There are partisan gaps in every income bracket, including higher ones. Republicans who earn over $100,000 are twice as likely to say they are better off than Democrats who earn that much are. And Republicans who earn under $50,000 per year are more than twice as likely as Democrats to say they are better off financially.
Cost of living could also play a role. Those Democrats earning under $50,000 tend to live in cities, whereas Republicans earning at that level are more likely than Democrats to live in suburbs or rural areas; Democrats are twice as likely to report living in cities.
Still, when Americans are asked to describe their own level of financial comfort, we see large partisan gaps at each level. Among those who say they live comfortably; among those who say they just have enough to meet expenses; and among those who don't — in each of these groups, Republicans are more likely than Democrats to say they are nonetheless better off today than before.
Americans are split almost evenly between those who express mostly concern and those who express at least some confidence in their ability to pay bills. Most (57%) are confident about paying for their food and housing, though 43% are concerned month to month.

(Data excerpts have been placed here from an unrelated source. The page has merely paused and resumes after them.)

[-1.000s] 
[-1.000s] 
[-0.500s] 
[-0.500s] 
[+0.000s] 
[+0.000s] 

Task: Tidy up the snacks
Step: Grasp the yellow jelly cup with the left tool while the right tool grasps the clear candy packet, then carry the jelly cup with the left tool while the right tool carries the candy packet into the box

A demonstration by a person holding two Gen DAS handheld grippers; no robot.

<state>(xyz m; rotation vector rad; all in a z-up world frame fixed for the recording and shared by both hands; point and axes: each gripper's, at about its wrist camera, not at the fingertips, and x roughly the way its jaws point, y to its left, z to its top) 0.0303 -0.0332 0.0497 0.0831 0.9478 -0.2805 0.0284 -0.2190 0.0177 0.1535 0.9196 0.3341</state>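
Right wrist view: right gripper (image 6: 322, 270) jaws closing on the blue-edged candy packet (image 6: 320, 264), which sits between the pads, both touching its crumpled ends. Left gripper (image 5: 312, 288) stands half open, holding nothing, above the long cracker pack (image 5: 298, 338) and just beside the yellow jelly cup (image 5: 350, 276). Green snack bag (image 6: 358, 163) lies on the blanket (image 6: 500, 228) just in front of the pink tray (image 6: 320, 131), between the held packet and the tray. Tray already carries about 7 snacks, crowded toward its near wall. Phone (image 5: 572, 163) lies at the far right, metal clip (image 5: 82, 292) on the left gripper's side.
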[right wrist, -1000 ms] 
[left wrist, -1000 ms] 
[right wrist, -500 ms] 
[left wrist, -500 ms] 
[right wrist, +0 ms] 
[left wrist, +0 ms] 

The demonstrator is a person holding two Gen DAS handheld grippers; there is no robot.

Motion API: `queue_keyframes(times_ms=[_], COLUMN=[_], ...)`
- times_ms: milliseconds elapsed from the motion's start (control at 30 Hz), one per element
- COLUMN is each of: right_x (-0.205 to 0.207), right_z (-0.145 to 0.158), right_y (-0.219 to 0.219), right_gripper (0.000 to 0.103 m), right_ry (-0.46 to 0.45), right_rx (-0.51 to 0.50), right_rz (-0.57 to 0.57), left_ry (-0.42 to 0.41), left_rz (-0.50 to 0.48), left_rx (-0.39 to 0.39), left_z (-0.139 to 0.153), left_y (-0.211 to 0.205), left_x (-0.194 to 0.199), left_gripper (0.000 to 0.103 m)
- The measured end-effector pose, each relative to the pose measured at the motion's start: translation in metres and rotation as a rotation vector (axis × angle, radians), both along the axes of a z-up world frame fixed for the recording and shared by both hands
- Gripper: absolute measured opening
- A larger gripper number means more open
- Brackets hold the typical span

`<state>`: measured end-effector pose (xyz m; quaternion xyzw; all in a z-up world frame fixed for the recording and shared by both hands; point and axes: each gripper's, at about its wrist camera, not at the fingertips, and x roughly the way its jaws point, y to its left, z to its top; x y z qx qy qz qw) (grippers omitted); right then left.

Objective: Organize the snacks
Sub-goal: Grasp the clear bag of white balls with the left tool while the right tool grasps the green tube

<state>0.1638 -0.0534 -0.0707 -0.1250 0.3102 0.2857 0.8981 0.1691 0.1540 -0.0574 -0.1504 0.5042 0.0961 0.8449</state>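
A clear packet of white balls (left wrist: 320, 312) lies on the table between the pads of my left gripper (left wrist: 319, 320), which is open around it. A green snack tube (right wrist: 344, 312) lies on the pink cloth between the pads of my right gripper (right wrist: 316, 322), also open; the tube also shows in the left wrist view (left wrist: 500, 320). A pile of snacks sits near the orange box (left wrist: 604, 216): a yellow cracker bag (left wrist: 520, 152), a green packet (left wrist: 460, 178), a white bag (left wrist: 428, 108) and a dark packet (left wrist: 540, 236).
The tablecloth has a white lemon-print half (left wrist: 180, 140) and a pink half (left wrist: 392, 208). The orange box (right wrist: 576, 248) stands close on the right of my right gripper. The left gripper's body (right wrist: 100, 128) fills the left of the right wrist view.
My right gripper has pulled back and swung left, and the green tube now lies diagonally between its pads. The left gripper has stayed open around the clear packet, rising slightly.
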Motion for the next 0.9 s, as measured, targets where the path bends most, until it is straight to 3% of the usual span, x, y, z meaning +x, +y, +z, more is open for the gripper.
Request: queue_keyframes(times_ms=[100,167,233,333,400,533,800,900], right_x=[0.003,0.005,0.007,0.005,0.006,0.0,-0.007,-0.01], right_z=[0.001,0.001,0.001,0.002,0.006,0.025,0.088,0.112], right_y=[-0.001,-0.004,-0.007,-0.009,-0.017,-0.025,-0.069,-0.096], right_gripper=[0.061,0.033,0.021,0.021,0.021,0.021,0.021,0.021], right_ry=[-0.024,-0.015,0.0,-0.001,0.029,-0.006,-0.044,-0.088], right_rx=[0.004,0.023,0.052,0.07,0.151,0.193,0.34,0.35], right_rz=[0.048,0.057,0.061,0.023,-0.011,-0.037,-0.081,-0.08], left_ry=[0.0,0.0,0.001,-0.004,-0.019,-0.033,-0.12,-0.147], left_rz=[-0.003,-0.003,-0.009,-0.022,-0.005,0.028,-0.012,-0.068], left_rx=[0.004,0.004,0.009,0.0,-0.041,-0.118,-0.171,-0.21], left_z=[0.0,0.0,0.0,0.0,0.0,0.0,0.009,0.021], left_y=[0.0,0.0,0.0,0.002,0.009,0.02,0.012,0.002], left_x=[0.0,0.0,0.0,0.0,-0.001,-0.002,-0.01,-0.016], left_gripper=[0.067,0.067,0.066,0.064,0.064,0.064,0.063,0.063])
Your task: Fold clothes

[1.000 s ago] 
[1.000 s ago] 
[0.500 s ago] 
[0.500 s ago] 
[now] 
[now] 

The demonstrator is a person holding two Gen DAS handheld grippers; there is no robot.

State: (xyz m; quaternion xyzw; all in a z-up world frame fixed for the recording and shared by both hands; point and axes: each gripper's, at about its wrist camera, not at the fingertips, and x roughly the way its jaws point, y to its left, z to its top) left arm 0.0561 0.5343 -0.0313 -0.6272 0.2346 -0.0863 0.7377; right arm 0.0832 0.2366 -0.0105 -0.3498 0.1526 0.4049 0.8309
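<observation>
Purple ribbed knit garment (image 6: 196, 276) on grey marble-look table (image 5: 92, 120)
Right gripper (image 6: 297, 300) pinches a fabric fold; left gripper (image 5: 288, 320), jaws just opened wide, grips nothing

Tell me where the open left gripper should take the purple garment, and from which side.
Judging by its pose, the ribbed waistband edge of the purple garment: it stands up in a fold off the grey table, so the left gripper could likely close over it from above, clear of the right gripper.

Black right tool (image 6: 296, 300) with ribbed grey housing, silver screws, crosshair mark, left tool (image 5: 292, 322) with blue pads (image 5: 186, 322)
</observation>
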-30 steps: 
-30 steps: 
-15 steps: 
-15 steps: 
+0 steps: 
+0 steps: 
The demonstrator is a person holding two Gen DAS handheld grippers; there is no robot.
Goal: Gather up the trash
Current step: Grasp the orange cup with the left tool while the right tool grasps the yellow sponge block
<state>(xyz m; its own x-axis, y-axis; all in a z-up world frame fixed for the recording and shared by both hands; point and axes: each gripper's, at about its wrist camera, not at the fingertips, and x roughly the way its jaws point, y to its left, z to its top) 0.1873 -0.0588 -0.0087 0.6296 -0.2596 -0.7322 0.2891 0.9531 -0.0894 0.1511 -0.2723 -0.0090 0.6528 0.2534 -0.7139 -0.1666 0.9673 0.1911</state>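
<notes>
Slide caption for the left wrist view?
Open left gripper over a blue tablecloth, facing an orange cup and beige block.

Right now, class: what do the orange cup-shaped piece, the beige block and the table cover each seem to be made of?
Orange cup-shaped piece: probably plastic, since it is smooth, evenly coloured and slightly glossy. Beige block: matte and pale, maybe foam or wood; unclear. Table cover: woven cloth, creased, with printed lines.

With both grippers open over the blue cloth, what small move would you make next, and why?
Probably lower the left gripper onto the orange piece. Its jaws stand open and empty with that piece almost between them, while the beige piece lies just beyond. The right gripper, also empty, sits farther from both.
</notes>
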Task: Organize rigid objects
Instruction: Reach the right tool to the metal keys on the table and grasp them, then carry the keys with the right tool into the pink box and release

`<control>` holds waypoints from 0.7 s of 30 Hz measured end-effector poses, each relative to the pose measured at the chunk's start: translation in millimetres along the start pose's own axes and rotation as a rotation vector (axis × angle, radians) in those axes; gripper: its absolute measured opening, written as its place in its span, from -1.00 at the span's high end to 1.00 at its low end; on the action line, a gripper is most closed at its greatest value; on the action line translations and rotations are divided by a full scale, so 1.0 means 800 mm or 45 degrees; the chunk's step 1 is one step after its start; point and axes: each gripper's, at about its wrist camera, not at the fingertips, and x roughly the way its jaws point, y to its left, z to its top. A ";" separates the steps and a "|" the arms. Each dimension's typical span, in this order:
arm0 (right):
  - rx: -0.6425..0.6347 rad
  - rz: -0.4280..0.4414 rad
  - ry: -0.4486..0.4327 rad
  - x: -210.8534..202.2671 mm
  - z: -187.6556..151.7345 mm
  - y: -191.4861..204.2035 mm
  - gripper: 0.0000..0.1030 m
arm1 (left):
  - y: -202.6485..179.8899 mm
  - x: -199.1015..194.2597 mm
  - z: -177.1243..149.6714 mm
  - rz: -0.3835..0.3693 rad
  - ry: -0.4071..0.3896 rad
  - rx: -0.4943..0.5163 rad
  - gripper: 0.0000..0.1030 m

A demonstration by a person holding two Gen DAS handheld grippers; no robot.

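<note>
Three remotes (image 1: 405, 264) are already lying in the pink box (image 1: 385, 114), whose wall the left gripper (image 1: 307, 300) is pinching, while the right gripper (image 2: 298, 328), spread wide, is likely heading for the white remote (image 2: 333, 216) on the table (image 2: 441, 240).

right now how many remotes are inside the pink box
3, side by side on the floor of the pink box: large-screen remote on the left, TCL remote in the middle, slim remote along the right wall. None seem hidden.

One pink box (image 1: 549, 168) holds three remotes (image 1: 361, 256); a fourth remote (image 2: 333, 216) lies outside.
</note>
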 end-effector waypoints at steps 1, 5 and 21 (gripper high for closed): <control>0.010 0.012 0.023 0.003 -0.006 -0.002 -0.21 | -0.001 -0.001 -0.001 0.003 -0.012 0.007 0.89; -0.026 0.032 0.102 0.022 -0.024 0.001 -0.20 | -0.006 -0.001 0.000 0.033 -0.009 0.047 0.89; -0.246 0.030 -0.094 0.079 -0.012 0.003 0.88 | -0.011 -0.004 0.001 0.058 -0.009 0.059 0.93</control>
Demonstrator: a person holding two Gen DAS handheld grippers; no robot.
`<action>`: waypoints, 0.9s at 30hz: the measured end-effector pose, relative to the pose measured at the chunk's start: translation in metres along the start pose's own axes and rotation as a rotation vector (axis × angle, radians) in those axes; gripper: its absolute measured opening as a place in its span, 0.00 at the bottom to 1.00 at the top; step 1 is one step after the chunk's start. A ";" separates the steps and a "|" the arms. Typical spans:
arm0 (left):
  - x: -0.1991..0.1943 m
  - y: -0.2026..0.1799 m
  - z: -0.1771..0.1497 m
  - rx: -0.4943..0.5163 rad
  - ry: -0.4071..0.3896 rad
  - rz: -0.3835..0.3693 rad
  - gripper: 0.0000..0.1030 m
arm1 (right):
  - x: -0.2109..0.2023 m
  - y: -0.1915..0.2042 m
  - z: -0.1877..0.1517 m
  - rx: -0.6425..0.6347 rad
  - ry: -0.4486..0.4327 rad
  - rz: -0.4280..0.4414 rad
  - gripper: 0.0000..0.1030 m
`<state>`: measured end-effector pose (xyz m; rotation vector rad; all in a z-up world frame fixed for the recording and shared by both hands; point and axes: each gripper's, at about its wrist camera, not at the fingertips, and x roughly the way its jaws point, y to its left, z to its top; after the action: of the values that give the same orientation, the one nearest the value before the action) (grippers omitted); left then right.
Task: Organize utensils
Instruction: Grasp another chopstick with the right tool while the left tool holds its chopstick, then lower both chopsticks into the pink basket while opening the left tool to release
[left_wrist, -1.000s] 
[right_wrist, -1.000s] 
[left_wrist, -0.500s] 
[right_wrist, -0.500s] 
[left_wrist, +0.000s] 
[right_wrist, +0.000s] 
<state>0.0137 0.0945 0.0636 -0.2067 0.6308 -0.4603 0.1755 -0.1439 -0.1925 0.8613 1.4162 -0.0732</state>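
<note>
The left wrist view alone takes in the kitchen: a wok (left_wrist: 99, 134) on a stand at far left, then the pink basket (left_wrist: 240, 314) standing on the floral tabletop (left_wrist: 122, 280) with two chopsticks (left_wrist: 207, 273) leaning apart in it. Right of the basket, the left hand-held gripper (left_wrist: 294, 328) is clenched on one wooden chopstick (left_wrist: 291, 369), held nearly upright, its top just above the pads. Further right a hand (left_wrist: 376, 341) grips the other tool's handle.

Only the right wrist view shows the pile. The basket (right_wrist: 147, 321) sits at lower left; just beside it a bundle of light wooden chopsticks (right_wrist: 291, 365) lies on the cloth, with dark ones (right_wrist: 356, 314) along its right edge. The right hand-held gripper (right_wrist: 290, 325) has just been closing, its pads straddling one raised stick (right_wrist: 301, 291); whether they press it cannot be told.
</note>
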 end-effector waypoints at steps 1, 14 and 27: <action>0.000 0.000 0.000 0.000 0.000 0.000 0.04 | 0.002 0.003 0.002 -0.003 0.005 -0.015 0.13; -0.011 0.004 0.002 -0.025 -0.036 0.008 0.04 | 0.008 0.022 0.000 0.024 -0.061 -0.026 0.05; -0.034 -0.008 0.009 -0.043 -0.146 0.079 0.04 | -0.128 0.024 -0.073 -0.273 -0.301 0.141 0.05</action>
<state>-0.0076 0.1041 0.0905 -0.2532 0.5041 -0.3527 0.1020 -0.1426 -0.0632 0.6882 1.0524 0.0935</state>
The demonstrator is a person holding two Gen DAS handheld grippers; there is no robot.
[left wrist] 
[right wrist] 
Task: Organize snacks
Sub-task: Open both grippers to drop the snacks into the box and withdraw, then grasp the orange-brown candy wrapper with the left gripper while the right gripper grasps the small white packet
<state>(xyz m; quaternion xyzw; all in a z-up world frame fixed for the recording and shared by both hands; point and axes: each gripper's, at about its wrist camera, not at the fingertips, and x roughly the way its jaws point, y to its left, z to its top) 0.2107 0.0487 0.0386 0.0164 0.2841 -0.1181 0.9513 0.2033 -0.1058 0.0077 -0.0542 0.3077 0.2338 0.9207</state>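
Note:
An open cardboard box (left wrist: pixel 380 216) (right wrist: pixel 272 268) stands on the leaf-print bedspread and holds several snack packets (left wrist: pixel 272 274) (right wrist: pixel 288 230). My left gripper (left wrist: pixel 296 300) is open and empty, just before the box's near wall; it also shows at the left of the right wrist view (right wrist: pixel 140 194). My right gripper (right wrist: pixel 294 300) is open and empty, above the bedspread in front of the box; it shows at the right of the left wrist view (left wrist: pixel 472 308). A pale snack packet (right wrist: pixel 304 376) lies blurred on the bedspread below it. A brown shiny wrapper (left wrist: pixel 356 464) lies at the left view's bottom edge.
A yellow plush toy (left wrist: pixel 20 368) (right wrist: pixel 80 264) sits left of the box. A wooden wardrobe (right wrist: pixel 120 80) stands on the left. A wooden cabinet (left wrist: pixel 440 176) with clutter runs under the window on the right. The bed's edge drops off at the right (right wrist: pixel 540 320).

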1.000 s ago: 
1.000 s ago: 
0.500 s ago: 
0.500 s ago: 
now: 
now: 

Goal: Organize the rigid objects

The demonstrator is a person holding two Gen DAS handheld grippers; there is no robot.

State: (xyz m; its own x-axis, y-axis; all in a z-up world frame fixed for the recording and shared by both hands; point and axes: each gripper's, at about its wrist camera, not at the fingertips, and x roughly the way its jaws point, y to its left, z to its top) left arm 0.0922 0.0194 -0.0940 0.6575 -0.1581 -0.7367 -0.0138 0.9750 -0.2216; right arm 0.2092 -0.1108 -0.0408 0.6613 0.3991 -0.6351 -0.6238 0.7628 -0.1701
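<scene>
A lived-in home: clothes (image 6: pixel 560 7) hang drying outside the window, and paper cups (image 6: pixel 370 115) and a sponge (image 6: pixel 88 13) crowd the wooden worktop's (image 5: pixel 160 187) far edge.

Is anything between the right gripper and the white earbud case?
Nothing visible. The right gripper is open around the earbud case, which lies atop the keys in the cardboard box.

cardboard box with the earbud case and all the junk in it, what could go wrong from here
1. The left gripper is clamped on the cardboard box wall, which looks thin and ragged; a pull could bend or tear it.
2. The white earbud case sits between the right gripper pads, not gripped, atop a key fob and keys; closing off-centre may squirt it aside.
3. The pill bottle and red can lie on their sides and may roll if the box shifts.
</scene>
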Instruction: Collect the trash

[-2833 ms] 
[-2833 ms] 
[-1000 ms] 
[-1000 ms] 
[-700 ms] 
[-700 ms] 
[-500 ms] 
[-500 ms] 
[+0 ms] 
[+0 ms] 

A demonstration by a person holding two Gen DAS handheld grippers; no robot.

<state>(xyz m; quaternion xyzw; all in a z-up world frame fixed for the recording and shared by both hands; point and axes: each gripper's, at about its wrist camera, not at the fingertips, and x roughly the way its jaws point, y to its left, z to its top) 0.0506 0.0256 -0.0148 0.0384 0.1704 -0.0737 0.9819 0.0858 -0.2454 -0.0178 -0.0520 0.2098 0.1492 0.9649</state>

Similarly, half express confidence in their ability to pay debts, and half don't. More than half (54%) express at least some concern about medical bills or health care.
These feelings are, as one might expect, closely related to income. But they are also related to circumstances: those taking care of an elderly parent or an ill family member tend to be more concerned about their monthly bills than those who are not doing so.
More than one-third (36%) have passed up getting medical attention or filling a prescription in the last year because of the costs. That figure rises to four in 10 among those in the lower income bracket.
Americans' finances and the 2020 vote
Political observers have long discussed the connection — or sometimes, the lack thereof — between how people are doing financially and how they'll vote. It appears there is a partisan component to both evaluations.
Most Republicans say they're better off personally today than two years ago, but most of those who are not better off say they are still definitely or probably voting for Mr. Trump. Republicans who say that today they are concerned about paying their monthly food and housing bills are also mostly voting for Mr. Trump.
By contrast, Democrats who say they are better off than two years ago overwhelmingly say they would not vote for Mr. Trump.
While views on the economy are generally related to how people vote, views on the state of the country are even more closely related. Today, two-thirds of people who think the economy is good say they'd definitely or probably vote for Mr. Trump next year, and people who are overwhelmingly optimistic about the economy (7 in 10) say they are definitely voting for Mr. Trump. Pessimistic people are overwhelmingly not.
But nine in 10 of those who think things are going very well in the country more generally will definitely vote for him; nine in 10 who think things are very bad, won't.
Almost one-third of people who think the economy is good nonetheless also think things are going badly in the country. Two-thirds of them say they definitely won't vote for him. Many of these individuals are Democrats who would likely not have voted for the president anyway, but the same pattern holds for the independents among them. This has echoes of the 2018 midterms when similar groups of "economy is good but state of the country is bad" voters did not back the president's party.
The CBS News survey is conducted by YouGov using a nationally representative sample of 2,727 U.S. residents interviewed between August 20 and 22, 2019. This sample was weighted according to gender, age, race, and education based on the American Community Survey, conducted by the U.S. Bureau of the Census, as well as 2016 presidential vote and registration status. The margin of error is 2%.